We’ve tracked down this interesting article from January about why drivers, particularly the more experienced driver, tend to avoid motorway manoeuvres, instead opting for the middle lane.
The Institute of Psychological Science at the University of Leeds have established that older drivers have a ‘built-in safety mechanism’ which inclines them to drive in the middle of the road and avoid the manoeuvres which test their gradually slowing reactions.
Subjects were given a screen laptop and asked to trace wiggly lines of varying widths – slowly, quickly and at their own preferred pace before steering along ‘virtual’ winding roads. Two subjects, in their 70s, remained well within the wiggly lines indicating twisting and turning lanes, and stayed in the middle of the road on the simulator. A group of drivers aged 18-40 had a tendency to cut corners and use the road’s full availability.
Project supervisor Dr Richard Wilkie commented: “It is important to establish what strategies are adopted by older drivers in order to ensure their safety – as well as the safety of other road users. Understanding how older people learn to adapt to a diminished level of skill has implications for our approach to rehabilitating patients with reduced movement.”

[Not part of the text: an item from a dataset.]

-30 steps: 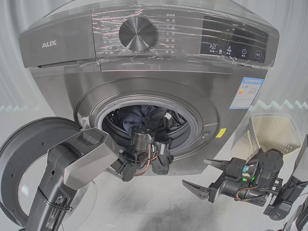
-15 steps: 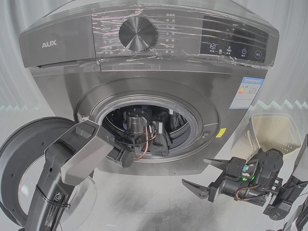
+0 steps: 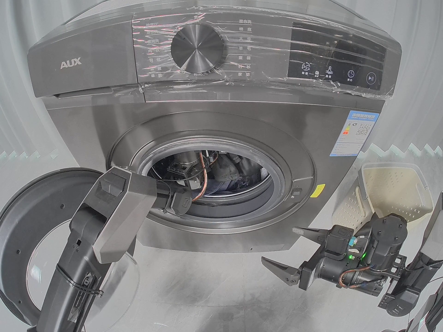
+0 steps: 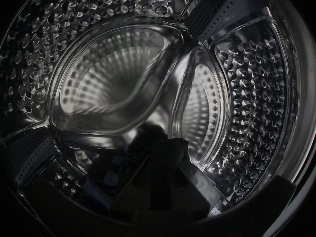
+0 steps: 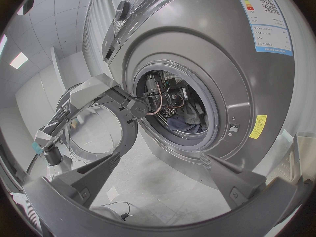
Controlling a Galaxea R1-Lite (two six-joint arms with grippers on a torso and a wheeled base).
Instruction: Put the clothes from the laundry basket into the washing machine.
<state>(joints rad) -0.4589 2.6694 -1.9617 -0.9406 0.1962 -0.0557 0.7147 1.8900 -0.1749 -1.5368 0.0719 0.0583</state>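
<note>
- Far left, the round door [image 3: 41,208] is swung wide open and lies clear of the loading path
- The left arm [image 3: 115,208] is threaded past the grey door seal [image 3: 221,208], and the left gripper [image 4: 164,170] is placed deep inside the drum [image 4: 253,83], low and just off centre
- A dark garment [image 4: 164,150] is seen bunched right at that gripper, on the side of the drum's back wall; in the gloom it cannot be told whether it is pinched or let go
- More clothes [image 3: 230,174], blue and grey, are heaped low in the drum just beside the wrist
- The coming move is judged to turn on one relation: the garment lies ahead of the left gripper along the drum's axis, with no long axis of its own to be made out, so a release and a straight pull-back through the opening would be called for, with snagging on the seal as the risk
- Further right, the right gripper [image 3: 279,246] is held above the floor, jaws spread wide with nothing between them, well apart from the opening
- The cream laundry basket [image 3: 392,185] is tipped just beside the washing machine [image 3: 323,162] at far right, nearer the right arm; no clothing can be made out in it
- A pale, glossy grey floor [image 3: 221,282] is spread below, and a white pleated curtain [image 3: 415,47] is hung behind
</note>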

The report added: “In the real world, a reduced consistency in road position makes it more difficult for the driver behind to safely complete manoeuvres that rely on the stability of the leading vehicle’s road position (e.g., overtaking and merging). Likewise, driving too slowly increases the variance in the speed of vehicles traveling together, which increases the risk of accidents (Garber & Gadirau, 1988). Slow driving can frustrate other drivers, leading to risky overtaking manoeuvres (McGwin & Brown, 1999). It seems, therefore, that older drivers’ compensatory strategies may not always be sufficient to ensure road safety.”